La France n’est pas exempte de ce travail de mémoire. Trop souvent nous avons voulu donner des leçons au monde entier en nous adressant facilement à la conscience universelle, au nom de l’exception française. Ce faisant, en donnant la France en exemple, nous oublions de regarder dans notre arrière-cour, truffée de cadavres au sens propre du terme. Des fusillades de Sétif en 1944, à ceux de Madagascar, de l’Indochine à la guerre d’Algérie, des centaines de corps d’algériens jetés à la Seine en Octobre 1961, dans un pogrom organisé par le préfet Papon, à l’assassinat de Medhi Ben Barka, réalisé avec l ’active complicité des « services », la liste est longue des exactions de notre pays dans ce qui s’est appelé trop longtemps, l’arrière-cour de l’Empire, le pré-carré francophone, le « domaine réservé », bref une sorte de no man’s land où, sans que l’on rende quelque compte à qui que ce soit, le pire est toujours permis. Il ne s’agit pas de faire ici un mea-culpa sans objet. Il faut au contraire s’appuyer sur ce passé honteux pour montrer, pourquoi et comment, au nom de la grandeur de la France, on a pu piller, accaparer, assassiner sans vergogne, pourquoi et comment cela s’est perpétué jusqu’à nos jours, pourquoi et comment il est urgent d’en finir avec cette tâche indélébile. Peut être faudrait-il lancer l’idée d’un Centre d’Etudes pour la Justice Transitionnelle, en France ou en Europe (comme il en existe un très performant aux Etats Unis) de manière à fédérer les énergies et les initiatives qui sont prises en ce domaine. J’ose émettre cette proposition comme celle d’une Fondation pour les défenseurs des droits humains qui, trop nombreux, sont encore pourchassés, torturés, incarcérés, pour revendiquer le devoir de mémoire, de justice et de réconcilation.

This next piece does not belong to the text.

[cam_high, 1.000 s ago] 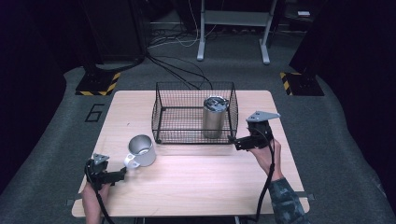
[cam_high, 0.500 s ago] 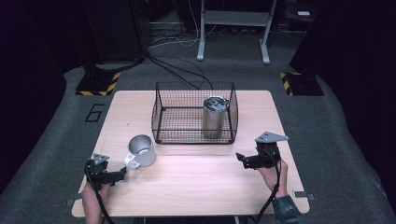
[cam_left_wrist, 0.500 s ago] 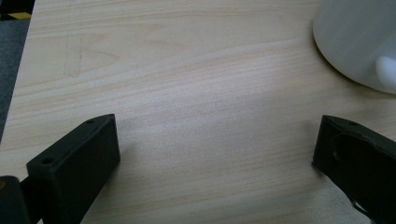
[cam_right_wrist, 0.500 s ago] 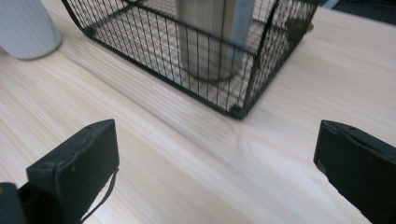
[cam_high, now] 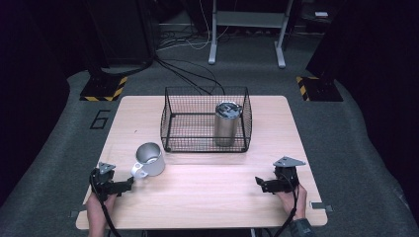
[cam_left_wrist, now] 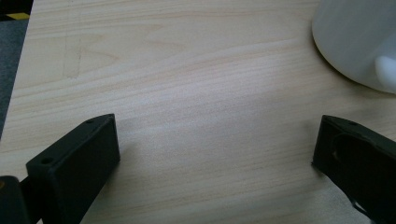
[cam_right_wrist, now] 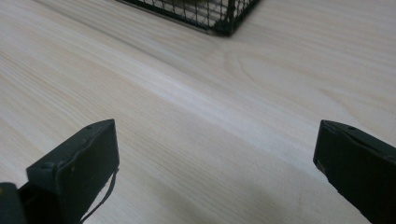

Voilà mes quelques remarques. Vous allez travailler sur un sujet concret. Lors d’une période de transition politique, après une période de violence ou de répression, une société est souvent confrontée au difficile héritage des abus aux droits de l’homme. Les pays les plus divers, comme la Bosnie-Herzégovine, la Sierra Leone, le Pérou et le Timor Oriental, sont en train de lutter pour venir à bout des crimes du passé. Ce que nous avons appris des expériences pratiques, c’est qu’il n’est pas nécessaire de choisir entre la paix et la justice, mais qu’elles peuvent être associées pour punir les responsables d’exactions et mettre en place des mécanismes de justice transitionnelle. Une conclusion importante que la communauté internationale a tiré est la nécessité d’aider ces sociétés à trouver la solution qui leur convient le mieux.

Afin de promouvoir la justice, la paix et la réconciliation, ce ne sont pas seulement aux politiques de travailler cette question mais surtout aux fonctionnaires, aux juges et aux avocats non gouvernementaux. Ils ne doivent pas seulement juger individuellement les responsables ou accorder des réparations aux victimes de la violence étatique ; On ne peut adopter une approche générale pour traiter des expériences historiques uniques. Un programme efficace pour combattre l’impunité nécessite une stratégie complète, comprenant plusieurs étapes -les commissions de vérité, la tenue de procès, les programmes de réparation, les enquêtes et d’autres mesures- qui jouent un rôle nécessaire mais seulement partiel. Il faut également que chacune de ces étapes complète et renforce les autres mesures.

Ils doivent aussi prendre des initiatives de recherche de la vérité sur les abus du passé ; Réformer des institutions telles que la police et la justice, retirer les responsables de violations des droits de l’homme des postes de pouvoir. C’est un travail long et complexe qui ne se résume pas par un slogan. Il faut travailler, travailler, travailler encore et plus pour la justice, la mémoire et la réconciliation. Bon travail.